### [SOURCE DATA]
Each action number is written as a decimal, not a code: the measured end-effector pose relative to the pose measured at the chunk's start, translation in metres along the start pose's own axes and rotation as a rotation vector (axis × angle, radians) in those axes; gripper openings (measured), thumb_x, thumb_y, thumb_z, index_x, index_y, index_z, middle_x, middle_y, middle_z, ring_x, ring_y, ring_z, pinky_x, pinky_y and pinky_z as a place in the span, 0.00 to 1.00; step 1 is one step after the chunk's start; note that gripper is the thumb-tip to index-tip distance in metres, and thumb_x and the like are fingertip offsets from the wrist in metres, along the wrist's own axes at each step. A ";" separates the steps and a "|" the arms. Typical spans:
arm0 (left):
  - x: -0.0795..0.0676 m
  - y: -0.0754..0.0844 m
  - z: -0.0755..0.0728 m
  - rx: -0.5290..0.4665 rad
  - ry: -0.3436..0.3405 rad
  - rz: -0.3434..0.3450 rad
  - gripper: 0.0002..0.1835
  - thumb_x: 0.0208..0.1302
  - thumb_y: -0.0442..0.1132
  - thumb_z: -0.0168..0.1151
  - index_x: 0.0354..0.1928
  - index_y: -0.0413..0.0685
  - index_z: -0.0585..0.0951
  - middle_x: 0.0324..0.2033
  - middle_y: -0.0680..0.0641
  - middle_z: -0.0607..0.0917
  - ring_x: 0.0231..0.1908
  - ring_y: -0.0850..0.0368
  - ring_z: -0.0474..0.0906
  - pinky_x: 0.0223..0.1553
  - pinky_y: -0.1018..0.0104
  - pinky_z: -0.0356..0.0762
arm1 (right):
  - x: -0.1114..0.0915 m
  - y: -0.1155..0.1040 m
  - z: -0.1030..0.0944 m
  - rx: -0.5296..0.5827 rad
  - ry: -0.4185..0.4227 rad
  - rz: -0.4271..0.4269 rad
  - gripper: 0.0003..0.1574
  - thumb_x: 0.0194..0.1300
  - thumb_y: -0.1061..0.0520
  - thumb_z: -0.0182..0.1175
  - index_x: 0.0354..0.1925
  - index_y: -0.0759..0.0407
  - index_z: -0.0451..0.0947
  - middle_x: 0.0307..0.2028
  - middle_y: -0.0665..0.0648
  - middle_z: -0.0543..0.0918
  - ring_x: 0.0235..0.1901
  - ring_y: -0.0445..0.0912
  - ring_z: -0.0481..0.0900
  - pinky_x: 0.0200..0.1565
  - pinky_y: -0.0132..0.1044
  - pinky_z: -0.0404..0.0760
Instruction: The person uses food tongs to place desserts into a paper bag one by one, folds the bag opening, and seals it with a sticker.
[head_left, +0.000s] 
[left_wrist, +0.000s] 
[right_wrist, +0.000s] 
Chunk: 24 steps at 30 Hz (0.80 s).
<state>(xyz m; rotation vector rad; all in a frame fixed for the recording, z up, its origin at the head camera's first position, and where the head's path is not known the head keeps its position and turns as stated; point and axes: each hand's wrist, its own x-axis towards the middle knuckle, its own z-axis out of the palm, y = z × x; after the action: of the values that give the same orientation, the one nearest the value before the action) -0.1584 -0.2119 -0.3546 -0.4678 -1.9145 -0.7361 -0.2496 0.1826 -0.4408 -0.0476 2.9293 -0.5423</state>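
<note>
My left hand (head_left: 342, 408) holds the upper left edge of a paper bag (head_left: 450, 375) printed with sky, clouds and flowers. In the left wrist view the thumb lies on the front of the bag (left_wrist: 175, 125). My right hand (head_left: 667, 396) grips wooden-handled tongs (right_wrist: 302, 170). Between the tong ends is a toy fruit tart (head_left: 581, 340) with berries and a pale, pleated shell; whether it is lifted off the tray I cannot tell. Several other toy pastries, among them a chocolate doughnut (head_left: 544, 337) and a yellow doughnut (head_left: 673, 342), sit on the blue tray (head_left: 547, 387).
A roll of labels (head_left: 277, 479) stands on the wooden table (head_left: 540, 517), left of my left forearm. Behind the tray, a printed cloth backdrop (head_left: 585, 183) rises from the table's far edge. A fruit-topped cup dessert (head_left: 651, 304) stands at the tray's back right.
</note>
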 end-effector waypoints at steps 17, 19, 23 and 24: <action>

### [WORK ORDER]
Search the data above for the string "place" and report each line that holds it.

### [RESULT BELOW]
Each action number is written as a decimal, not a code: the measured end-effector pose relative to the pose measured at the chunk's start, translation in metres along the start pose's own axes and rotation as a rotation vector (axis × angle, radians) in those axes; gripper openings (measured), thumb_x, thumb_y, thumb_z, index_x, index_y, index_z, middle_x, middle_y, middle_z, ring_x, ring_y, ring_z, pinky_x, pinky_y and pinky_z as a place in the span, 0.00 to 1.00; step 1 is one step after the chunk's start; note that gripper is the thumb-tip to index-tip distance in metres, and thumb_x and the like are fingertip offsets from the wrist in metres, along the wrist's own axes at each step. A ";" separates the steps and a "|" the arms. Typical spans:
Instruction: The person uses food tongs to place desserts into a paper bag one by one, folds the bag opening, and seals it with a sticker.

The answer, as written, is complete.